• Task directions:
Report, word for word, every line of the material that contains "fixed".

******************************

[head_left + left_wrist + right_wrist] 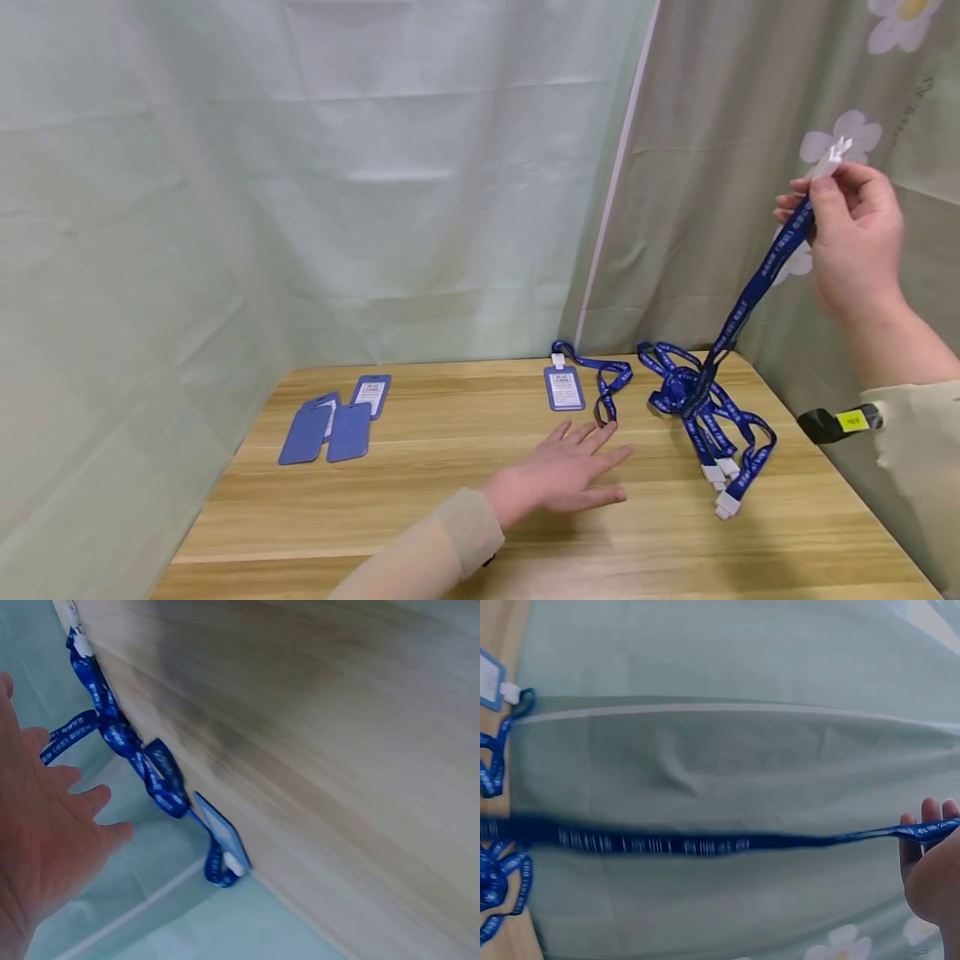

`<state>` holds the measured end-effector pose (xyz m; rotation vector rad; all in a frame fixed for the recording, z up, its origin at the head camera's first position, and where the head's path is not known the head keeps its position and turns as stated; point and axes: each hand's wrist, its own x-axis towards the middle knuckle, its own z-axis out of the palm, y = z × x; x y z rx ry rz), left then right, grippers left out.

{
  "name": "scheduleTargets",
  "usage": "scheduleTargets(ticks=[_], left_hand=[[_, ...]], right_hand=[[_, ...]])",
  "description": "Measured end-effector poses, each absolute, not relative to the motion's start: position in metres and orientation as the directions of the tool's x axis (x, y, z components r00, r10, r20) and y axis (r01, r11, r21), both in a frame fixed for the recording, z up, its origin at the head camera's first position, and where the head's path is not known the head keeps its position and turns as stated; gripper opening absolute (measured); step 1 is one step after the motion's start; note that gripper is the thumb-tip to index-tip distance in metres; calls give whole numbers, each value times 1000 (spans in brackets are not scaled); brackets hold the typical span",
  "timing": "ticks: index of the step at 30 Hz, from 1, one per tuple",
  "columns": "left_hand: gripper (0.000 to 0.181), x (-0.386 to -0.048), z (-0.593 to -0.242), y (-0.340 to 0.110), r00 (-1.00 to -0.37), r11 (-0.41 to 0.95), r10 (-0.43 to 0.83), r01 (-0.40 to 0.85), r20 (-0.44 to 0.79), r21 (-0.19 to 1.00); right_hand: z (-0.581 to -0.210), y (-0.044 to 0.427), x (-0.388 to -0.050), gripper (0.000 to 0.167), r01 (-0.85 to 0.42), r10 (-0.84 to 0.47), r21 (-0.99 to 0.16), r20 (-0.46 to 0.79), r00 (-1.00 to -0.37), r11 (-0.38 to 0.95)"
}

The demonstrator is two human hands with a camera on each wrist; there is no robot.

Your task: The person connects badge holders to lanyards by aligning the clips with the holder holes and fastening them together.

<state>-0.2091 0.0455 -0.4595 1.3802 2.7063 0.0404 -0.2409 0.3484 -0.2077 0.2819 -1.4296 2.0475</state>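
One badge (565, 390) clipped to blue strap (592, 363), four loose badges (348, 435) strapless! Right fingers (828, 200) pinching raised strap (763, 275); left fingers (617, 456) spread, gripping nothing.

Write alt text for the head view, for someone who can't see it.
A person's right hand holds up a blue lanyard by its white clip, over a tangle of lanyards on a wooden table. The left hand spreads its fingers near a card holder with its own lanyard; more holders lie at left.
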Motion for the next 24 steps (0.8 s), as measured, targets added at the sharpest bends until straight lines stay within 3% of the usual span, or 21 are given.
scheduleTargets(ticks=[5,7,9,12,14,18,24], left_hand=[[69,-212,-466,33,-599,604,797,791,-75,99],[69,-213,-468,28,-605,610,792,786,-78,101],[69,-214,-471,24,-609,614,789,783,-80,100],[69,-215,-474,16,-620,627,779,772,-96,103],[69,-217,-477,9,-628,636,771,764,-103,104],[69,-220,-484,-6,-642,651,759,751,-107,115],[69,-222,-494,-32,-654,661,750,740,-98,124]], right_hand=[[-241,353,-235,31,-541,269,-828,492,-828,-150],[-258,357,-233,30,-484,216,-875,478,-852,24],[-276,360,-230,33,-401,142,-866,456,-879,298],[-302,360,-225,40,-285,1,-698,379,-925,657],[-320,354,-222,41,-280,-107,-572,317,-942,771],[-360,334,-218,33,-349,-273,-429,230,-934,833],[-429,296,-212,20,-432,-396,-334,173,-902,838]])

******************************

• Completed exercise:
`<state>` holds the measured end-effector pose (xyz m; rotation vector rad; all in a frame fixed for the recording, z up, its origin at the head camera's first position, and where the head's path is not known the head keeps its position and turns as stated; point and axes: each hand's wrist, its own x-axis towards the middle knuckle, its own z-axis out of the palm, y = z × x; x y z rx ry rz), left then right, grippers left out.
  "description": "Measured end-effector poses, each absolute, not relative to the motion's start: position in metres and orientation as the directions of the tool's x axis (x, y, z components r00, r10, r20) and y axis (r01, r11, r21), both in a frame fixed for the recording, z up, its origin at the head camera's first position, and where the head's path is not known the head keeps its position and turns as stated; gripper opening absolute (measured); step 1 is one step after the motion's start; note that gripper is the thumb-tip to index-tip distance in metres; calls give whole numbers, each value times 1000 (spans in brackets are not scaled); brackets hold the typical span",

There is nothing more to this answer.